1.1. Overview of our approach

Our compilation system concentrates on the latter two problems. We assume that the program is initially represented in a form that indicates all potential parallelism, namely a dataflow graph [6]. In our system, dataflow graphs are obtained by translation from a single-assignment language. However, they could also be derived from systems such as Parafrase [13], that automatically extract parallelism. We briefly discuss the advantages of single-assignment languages in the next section.

Most multiprocessors that have been built so far are either tightly coupled, shared-memory machines, or loosely coupled, message-oriented machines. Our approach is designed to be
tractable on this wide class of architectures. We review some of the important properties of multiprocessors in Section 1.3. None of these machines provide support for fine-grained parallelism. Instead, the relatively high overhead of scheduling a task and communicating its inputs and outputs requires a larger grain size for good performance. This means that partitioning schemes, whether compile-time or run-time, must rely on estimates of both the computational effort and the scheduling and communication overhead involved in a particular task.

The last phase in the compilation/execution process is task scheduling. Generally, run-time scheduling of tasks on processors is required for applications where task execution times are unpredictable. We have found that compile-time scheduling is justified for a significant class of applications with fairly predictable execution times. This approach is extremely attractive because it nearly eliminates all scheduling overhead at run-time. It uses information about the relative frequency of various execution paths in the program, and can produce excellent results, when the relative values of these frequencies are reasonably independent of input data. The Bulldog compiler [7] also uses similar frequency information, but coarse-grained parallelism on multiprocessors is substantially less sensitive to frequency variations than fine-grained parallelism in SIMD machines, like their VLIW architectures.

Before we examine the partition and assignment phases of our compiler, let's look at the language approach and some characteristics of multiprocessors.

1.2. Why single-assignment languages?

Single-assignment languages [2] get their name from the "single assignment rule", which states that a variable can only be assigned to once in a program. Consequently, an assignment is just a definition; a variable is defined to be an expression (which may contain other defined variables). This is in contrast to procedural languages where a variable serves as a memory cell, since it may be assigned to more than once. This fundamental difference makes single-assignment languages free from side-effects and applicative in nature. The applicative nature makes it relatively easy to decompose functions into subfunctions, and to compose functions into larger units. This is useful for graph expansion and partitioning.

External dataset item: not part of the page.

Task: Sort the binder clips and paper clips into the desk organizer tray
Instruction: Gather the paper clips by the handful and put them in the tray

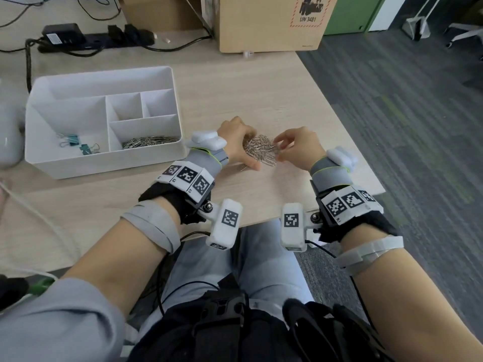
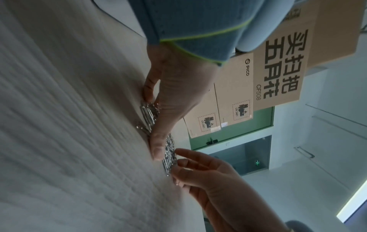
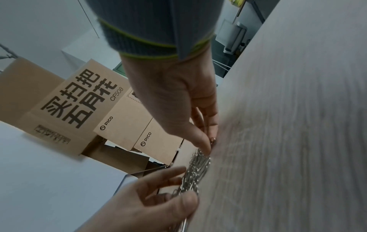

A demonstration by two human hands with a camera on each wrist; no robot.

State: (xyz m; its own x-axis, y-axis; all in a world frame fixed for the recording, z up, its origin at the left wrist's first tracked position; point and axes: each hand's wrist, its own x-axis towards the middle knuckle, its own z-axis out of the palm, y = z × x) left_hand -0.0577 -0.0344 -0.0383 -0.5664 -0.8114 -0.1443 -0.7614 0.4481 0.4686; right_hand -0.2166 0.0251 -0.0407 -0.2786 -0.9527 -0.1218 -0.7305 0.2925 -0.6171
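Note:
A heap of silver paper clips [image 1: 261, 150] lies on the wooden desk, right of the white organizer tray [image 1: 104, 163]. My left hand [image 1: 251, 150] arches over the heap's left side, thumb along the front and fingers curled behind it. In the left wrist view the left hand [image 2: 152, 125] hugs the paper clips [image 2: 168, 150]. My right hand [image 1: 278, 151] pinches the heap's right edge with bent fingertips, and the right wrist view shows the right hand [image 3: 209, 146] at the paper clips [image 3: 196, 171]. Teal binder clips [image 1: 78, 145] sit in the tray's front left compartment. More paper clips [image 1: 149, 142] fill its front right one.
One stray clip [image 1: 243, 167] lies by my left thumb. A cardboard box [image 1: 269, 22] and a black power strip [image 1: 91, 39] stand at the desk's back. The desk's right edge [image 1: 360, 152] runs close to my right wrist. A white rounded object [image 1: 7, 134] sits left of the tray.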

An important consequence of their applicative nature is the parallelism present in single-assignment languages. All operations are implicitly parallel. Sequentiality among operations only arises due to data dependencies, when an operation's input is generated by a previous operation's output. This parallelism has been exploited at the instruction level in dataflow systems like the Manchester Prototype Dataflow Computer [11]. A single-assignment language allows one to concentrate on partitioning and scheduling, since parallelism is inherent in the language.

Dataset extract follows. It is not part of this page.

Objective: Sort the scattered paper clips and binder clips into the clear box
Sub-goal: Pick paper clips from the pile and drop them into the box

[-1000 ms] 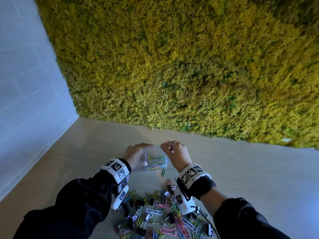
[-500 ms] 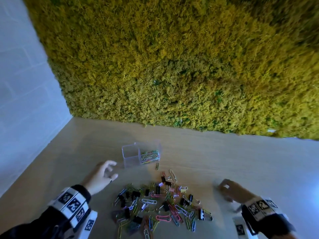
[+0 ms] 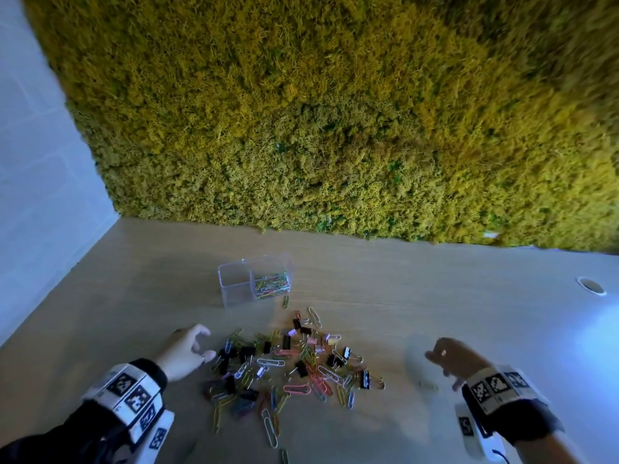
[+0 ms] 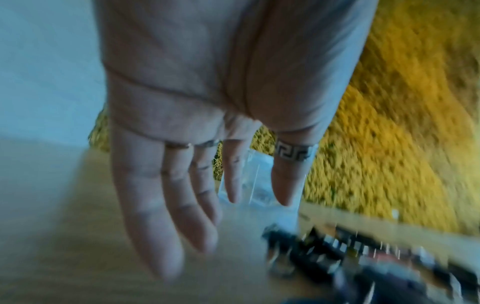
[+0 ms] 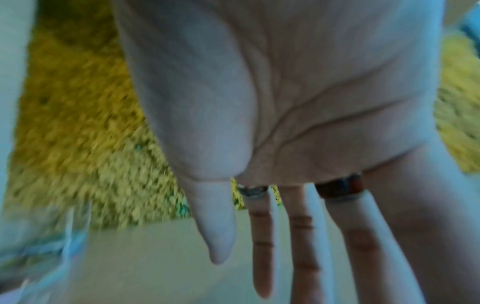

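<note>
A clear box [image 3: 234,289] with two compartments stands on the wooden table; its right compartment holds several coloured paper clips [image 3: 271,284], the left one looks empty. In front of it lies a heap of coloured paper clips and black and pink binder clips [image 3: 294,366]. My left hand [image 3: 187,349] hovers at the heap's left edge, fingers relaxed and straight, holding nothing [image 4: 182,195]. My right hand [image 3: 449,360] is right of the heap, apart from it, fingers straight and empty [image 5: 298,236]. Both wrist views are blurred.
A moss wall [image 3: 335,128] rises behind the table and a white wall [image 3: 40,195] stands on the left. A round cable hole [image 3: 591,285] sits in the tabletop at the far right. One loose clip [image 3: 428,386] lies near my right hand.
Both hands have drawn back from the box towards me, the left to the heap's left edge, the right out to the right. The box now stands uncovered.
</note>
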### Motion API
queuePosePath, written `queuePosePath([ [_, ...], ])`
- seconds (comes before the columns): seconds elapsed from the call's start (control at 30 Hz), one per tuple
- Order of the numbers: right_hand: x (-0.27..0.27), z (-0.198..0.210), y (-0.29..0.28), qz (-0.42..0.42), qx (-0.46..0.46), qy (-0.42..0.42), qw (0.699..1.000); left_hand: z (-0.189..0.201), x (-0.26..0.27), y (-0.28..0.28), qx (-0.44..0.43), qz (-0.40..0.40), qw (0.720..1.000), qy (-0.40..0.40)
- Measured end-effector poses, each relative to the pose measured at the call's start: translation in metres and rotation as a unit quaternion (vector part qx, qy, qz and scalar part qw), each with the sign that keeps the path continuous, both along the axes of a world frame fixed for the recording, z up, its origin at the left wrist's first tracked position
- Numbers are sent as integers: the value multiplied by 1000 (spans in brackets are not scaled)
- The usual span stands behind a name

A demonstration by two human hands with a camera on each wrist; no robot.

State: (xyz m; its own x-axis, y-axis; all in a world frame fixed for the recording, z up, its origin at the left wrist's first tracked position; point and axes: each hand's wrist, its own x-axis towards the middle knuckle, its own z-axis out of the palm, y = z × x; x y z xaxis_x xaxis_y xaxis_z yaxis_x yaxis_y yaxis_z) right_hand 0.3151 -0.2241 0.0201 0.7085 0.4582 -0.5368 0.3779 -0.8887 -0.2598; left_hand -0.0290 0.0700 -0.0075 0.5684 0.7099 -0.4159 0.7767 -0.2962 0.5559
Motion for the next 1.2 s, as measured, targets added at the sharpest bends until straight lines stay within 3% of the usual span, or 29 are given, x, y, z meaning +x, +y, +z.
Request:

There are many ongoing research efforts in the area of single-assignment languages. Id
combined the single-assignment principle with streams and iterations. VAL [1] excluded streams, but introduced types at compile-time. SISAL [15] is similar to VAL, but contains streams. SAL [5] has streams and iterations, but its types are restricted for run-time performance efficiency (e.g. no dynamic arrays, window buffer for streams). Despite differences in choice of features, all these languages have in common the fact that they are truly applicative. This is unlike some previous applicatively-oriented languages (e.g. LISP, PROLOG), that were forced to sacrifice freedom from side-effects for the sake of a practical implementation. Most criticisms (e.g. [8]) of single-assignment languages have in fact been criticisms of the practicality of dataflow machines. We, instead, implement these languages on coarse-grained multiprocessors.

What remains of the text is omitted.